WHAT YOU HAVE TO DO »
Give the data below again exactly as written, but without the pictures.

(GIVEN DATA Opens)

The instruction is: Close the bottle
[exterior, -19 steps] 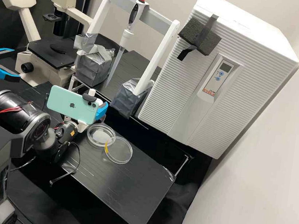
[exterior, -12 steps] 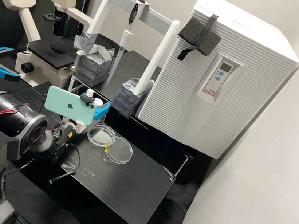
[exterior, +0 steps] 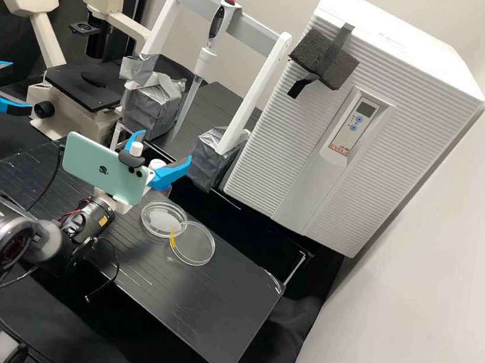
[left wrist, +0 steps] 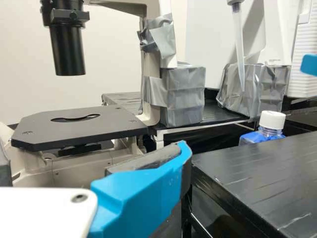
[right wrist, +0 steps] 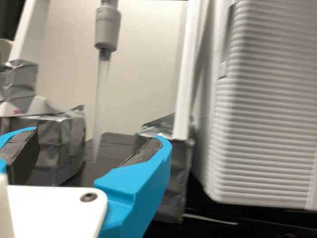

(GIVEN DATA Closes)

YOUR RESPONSE »
The instruction is: Close the bottle
[exterior, -19 steps] 
[exterior, -12 steps] 
[exterior, +0 steps] 
[left wrist, +0 steps] 
[right wrist, +0 steps] 

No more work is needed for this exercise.